INSTRUCTIONS TO FOLLOW: Could the whole of the data below be written out verbatim?
■ ■ ■ ■ ■ ■ ■
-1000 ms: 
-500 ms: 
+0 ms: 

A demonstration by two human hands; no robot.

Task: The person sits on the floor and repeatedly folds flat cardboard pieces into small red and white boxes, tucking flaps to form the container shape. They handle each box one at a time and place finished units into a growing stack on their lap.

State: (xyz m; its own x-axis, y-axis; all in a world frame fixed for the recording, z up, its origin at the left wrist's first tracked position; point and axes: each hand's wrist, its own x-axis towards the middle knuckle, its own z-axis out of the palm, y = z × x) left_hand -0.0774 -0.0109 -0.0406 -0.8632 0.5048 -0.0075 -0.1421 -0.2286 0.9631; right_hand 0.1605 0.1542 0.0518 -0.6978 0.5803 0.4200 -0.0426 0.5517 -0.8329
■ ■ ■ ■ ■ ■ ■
RESULT FOR THIS EXERCISE:
-1000 ms: 
-500 ms: 
+0 ms: 

A demonstration by two human hands; no robot.

Task: The person sits on the floor and repeatedly folds flat cardboard pieces into small red and white boxes, tucking flaps to form the container shape. They handle each box one at a time and place finished units into a growing stack on their lap.

State: (xyz m; its own x-axis, y-axis; all in a world frame fixed for the recording, z up, its origin at the left wrist's first tracked position; point and axes: each hand's wrist, its own x-axis towards the middle knuckle, its own z-axis out of the palm, y = z × x) left_hand -0.0774 -0.0109 -0.0406 -0.8632 0.5048 -0.0075 -0.1421 -0.2286 0.9631; right_hand 0.1605 0.1542 0.0518 -0.6978 0.5803 0.4200 -0.0426 0.5517 -0.8329

What has been written here completes the answer.